Table 1 The concentration of the drug, mcg / ml Cytotoxic effect of the drug (+ ;-) The number of viable cells,% 2000 + 8.41 1000 + 17.81 500 + 24.46 200 + 46.38 one hundred + 70.45 fifty - 97.46 twenty - 98.82 0 - 99.8 Note: + - the presence of a cytotoxic effect;
- - lack of cytotoxic effect.

From the data of table 1 it can be seen that the minimum non-toxic dose of ribavirin for KST cell culture is 50 μg / ml.

Example 3. Evaluation of the antiviral effect of the drug ribavirin on the virus of viral diarrhea-disease of the mucous cattle in cell culture.

To evaluate the antiviral effect of the drug ribavirin, the culture of the CST cells is infected with the virus of viral diarrhea - a disease of the mucous membrane of cattle (strain "VK-1) with an infectious activity of 6.33 ± 0.07 lg TCD _{50 / ml} . In 1; 1.5; 3; 6; 9 hours after infection, ribavirin at a dose of 50 μg / ml is added to the cell culture wells. After 48 hours, the virus-containing liquid is titrated to determine the infectious activity of the virus. The difference in the titer of the virus in the experimental and control samples of not less than 2 lg TCD _{50 / ml} indicates the antiviral activity of ribavirin.

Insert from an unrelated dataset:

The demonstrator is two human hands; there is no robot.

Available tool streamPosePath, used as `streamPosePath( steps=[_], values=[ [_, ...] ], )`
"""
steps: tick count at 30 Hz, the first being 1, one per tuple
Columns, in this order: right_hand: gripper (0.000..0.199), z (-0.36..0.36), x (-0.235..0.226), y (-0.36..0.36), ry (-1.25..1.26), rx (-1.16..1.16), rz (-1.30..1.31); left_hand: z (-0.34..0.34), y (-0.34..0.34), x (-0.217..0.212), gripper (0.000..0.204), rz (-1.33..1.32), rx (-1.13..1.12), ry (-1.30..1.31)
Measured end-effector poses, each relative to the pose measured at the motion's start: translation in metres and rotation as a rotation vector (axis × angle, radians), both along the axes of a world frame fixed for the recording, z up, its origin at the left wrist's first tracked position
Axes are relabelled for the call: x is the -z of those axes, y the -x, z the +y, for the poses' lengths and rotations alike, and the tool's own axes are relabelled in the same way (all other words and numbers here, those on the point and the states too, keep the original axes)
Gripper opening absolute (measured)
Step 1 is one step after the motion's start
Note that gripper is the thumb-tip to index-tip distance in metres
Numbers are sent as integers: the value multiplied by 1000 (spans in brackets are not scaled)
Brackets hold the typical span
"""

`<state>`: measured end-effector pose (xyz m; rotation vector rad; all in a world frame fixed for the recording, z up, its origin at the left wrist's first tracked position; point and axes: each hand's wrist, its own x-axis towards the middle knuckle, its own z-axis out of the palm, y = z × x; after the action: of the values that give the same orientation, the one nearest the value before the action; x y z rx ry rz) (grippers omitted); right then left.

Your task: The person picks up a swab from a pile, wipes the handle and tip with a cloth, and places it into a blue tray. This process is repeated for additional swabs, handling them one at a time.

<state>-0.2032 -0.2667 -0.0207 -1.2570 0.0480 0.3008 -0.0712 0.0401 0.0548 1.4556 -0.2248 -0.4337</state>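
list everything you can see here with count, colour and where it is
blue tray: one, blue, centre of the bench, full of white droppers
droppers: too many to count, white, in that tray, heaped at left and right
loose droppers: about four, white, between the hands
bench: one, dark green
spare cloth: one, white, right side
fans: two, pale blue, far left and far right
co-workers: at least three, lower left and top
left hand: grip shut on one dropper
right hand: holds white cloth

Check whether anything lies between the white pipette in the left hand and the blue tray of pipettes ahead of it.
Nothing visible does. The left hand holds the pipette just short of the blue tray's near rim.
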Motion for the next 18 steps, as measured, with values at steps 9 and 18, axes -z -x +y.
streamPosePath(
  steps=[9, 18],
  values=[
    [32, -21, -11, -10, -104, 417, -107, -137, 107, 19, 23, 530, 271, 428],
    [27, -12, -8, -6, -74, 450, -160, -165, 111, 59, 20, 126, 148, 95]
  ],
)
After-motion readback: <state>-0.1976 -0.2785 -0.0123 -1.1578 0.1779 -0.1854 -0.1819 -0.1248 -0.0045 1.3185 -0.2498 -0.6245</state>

The results are presented in table 2.

Virus titer before drug administration (lg TCD _{50 / ml} ) Virus titer (lg TCD _{50 / ml} ) after application of the drug after (hour) 1,0 1,5 3 6 9 6.33 ± 0.07 6.33 ± 0.07 3.67 ± 0.12 4.67 ± 0.12 5.41 ± 0.07 6.00 ± 0.12

From the data of table 2 it can be seen that ribavirin significantly (by 2.66 lg TCD _{50 / ml} ) inhibits the infectious activity of the virus of cattle viral diarrhea. The decrease in virus titer was significant (more than 2 lg TCD _{50 / ml} ) when the drug was added 1.5 hours after infection of the cell culture.

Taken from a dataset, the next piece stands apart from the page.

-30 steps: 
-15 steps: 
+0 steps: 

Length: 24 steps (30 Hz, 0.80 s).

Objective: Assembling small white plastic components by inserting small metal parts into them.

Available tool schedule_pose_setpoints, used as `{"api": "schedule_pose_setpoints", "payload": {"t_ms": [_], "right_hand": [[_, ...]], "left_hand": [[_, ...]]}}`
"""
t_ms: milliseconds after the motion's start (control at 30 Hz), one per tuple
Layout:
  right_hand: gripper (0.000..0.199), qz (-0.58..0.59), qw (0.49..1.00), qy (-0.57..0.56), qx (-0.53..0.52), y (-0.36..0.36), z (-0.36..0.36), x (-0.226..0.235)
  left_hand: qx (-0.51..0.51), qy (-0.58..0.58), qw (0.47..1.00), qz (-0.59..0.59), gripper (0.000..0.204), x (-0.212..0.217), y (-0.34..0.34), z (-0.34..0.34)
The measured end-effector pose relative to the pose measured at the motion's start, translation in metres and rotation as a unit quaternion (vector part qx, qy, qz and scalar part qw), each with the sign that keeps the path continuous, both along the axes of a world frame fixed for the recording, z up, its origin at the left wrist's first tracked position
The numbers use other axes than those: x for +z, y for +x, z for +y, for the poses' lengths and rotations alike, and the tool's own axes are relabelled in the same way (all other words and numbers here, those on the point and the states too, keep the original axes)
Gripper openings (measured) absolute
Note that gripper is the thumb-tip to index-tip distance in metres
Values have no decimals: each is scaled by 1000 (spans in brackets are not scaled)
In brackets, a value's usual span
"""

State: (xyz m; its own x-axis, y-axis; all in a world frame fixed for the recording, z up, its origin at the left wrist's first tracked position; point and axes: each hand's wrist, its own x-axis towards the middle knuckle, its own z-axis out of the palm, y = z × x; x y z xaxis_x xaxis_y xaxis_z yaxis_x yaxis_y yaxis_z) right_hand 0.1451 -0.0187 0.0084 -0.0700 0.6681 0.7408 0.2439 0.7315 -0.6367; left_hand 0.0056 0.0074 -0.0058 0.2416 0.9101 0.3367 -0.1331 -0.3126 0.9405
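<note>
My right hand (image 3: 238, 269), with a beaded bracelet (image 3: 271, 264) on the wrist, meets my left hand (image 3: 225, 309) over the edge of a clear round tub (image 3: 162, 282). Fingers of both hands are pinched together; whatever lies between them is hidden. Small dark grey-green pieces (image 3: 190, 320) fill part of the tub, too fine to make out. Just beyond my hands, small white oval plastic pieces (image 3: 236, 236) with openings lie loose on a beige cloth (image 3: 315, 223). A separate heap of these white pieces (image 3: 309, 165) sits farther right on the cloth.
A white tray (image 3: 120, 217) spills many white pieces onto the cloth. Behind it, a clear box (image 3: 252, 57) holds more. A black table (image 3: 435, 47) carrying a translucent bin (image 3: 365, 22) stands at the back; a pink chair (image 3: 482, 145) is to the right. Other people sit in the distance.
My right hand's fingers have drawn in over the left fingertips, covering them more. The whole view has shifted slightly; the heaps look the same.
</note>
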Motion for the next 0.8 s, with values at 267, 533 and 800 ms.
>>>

Thus, the claimed method allows to significantly reduce the reproduction of the virus VD-BS cattle in a sensitive cell culture, which can be used in veterinary practice to develop methods for the prevention and treatment of infections of cattle caused by viruses of the family Flaviviridae, genus Pestivirus, in particular the virus diarrhea - diseases of the mucous membranes of cattle.

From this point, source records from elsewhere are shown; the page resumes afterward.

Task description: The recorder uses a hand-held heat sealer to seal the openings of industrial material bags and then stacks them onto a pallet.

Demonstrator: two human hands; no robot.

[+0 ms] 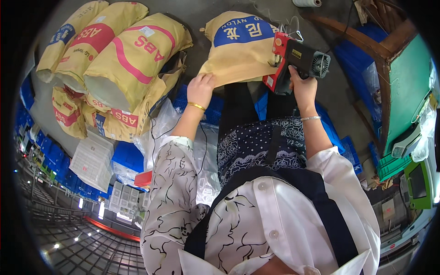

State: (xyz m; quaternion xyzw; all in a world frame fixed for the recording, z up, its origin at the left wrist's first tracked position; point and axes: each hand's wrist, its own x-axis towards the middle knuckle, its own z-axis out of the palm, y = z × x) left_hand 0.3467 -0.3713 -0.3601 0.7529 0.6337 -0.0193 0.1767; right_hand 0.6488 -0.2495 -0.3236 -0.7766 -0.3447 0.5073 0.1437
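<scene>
grey floor stretches ahead, stuffed sacks left of the hands. the left hand pinches the near edge of a tan bag between both hands; the right hand grips a red-and-black sewing machine at that edge. it looks like stitching; next calls for keeping the edge taut.

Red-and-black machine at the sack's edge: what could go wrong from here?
The left hand pinches the sack near one corner, so the stretch of edge toward the machine could sag or crease. Only the right hand grips the machine, so it might tilt off line.
</scene>
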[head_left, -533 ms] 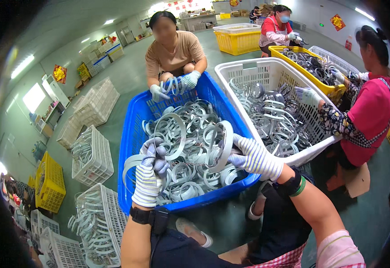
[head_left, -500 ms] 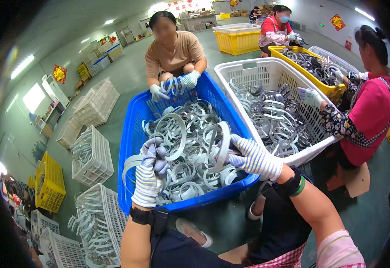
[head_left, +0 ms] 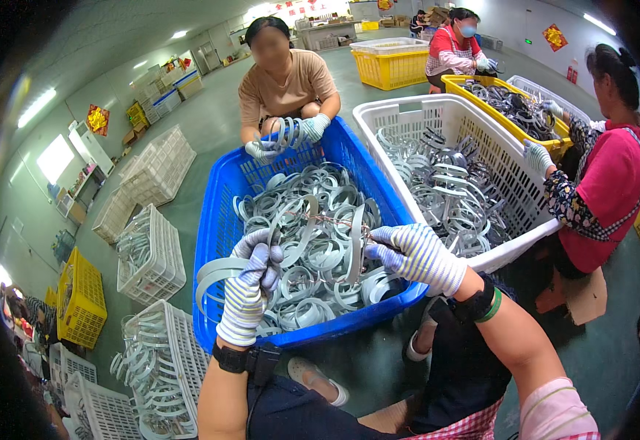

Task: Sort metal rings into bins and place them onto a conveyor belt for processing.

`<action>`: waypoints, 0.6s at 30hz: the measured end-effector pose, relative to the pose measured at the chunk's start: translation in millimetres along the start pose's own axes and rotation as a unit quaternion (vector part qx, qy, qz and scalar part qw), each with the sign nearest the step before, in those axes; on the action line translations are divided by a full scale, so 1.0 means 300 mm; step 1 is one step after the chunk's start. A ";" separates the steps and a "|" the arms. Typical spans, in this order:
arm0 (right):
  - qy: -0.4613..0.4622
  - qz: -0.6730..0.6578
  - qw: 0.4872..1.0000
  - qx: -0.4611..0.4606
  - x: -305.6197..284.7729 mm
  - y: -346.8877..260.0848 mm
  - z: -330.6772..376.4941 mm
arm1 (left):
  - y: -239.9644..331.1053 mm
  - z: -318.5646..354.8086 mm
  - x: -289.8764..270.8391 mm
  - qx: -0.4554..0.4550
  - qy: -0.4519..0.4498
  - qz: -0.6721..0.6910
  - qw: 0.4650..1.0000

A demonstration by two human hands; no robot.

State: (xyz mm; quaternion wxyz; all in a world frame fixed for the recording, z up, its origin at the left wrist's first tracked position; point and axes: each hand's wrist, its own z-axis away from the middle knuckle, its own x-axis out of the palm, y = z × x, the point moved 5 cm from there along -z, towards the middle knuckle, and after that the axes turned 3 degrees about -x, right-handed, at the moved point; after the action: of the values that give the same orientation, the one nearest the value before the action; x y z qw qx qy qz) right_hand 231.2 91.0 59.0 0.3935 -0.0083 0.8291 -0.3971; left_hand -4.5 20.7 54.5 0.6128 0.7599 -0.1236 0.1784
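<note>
My left hand (head_left: 248, 293), in a striped knit glove, is closed around several curved pale-grey bands (head_left: 214, 270) that loop out on both sides of the fist. My right hand (head_left: 421, 260), gloved alike, pinches another curved grey band (head_left: 355, 249), held upright. Thin reddish strands (head_left: 327, 218), perhaps wires, stretch between the two hands' bands. Both hands are over the near part of a blue plastic basket (head_left: 214, 213), heaped with loose bands (head_left: 309, 304). Across it, a crouching person's gloved hands (head_left: 280, 143) hold a few similar bands at the far rim.
A white basket (head_left: 510, 257) of bands adjoins the blue one on the right. Beyond it stands a yellow basket (head_left: 554, 150), where a person in a red top (head_left: 602, 191) works. White crates (head_left: 160, 275) with bands stand on the floor at left, near a yellow crate (head_left: 82, 301).
The right hand's band has turned slightly, and reddish strands now show between my hands. The co-worker on the right has drawn a hand back from the white basket's edge.
</note>
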 end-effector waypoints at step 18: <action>-0.002 -0.314 0.938 0.144 -0.010 0.084 0.023 | 0.017 0.028 0.025 -0.018 -0.023 -0.385 0.922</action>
State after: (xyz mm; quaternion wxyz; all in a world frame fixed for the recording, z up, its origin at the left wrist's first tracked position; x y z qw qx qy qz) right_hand 245.4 104.6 41.7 0.2477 -0.2126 0.7173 -0.6156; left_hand 1.3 11.8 60.7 0.6445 0.7417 0.1617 -0.0912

The antiviral effect of the drug ribavirin is manifested if it is introduced into the monolayer of the cell culture 1.5 hours after its contact with the virus, the experiments are carried out in a more sensitive KST cell culture, and the drug is used at a dose of 50 μg / ml, which is 244 times lower and, accordingly, less toxic. The introduction of the technical characteristics of the proposed method will significantly reduce labor costs for research, as well as the amount of drug used.

Claims (1)

A method of suppressing the reproduction of the virus of viral diarrhea - a disease of cattle mucous membranes in cell culture, comprising introducing the virus and the drug ribavirin into the cell culture, characterized in that the virus is introduced in a dose of 1-10 TCD _{50 /} cell into the cell culture, cells with the virus are incubated in for 1.5-2 hours, then add ribavirin in a non-toxic dose of 50 ± 1 μg / ml, the mixture is incubated for 48 hours at a temperature of 37 ± 0.2 ° C in an atmosphere of 5 ± 0.2% CO ₂ , and as a culture of cells using transplantable line KST grown by a micromethod in 96-hole cult ralny tablets.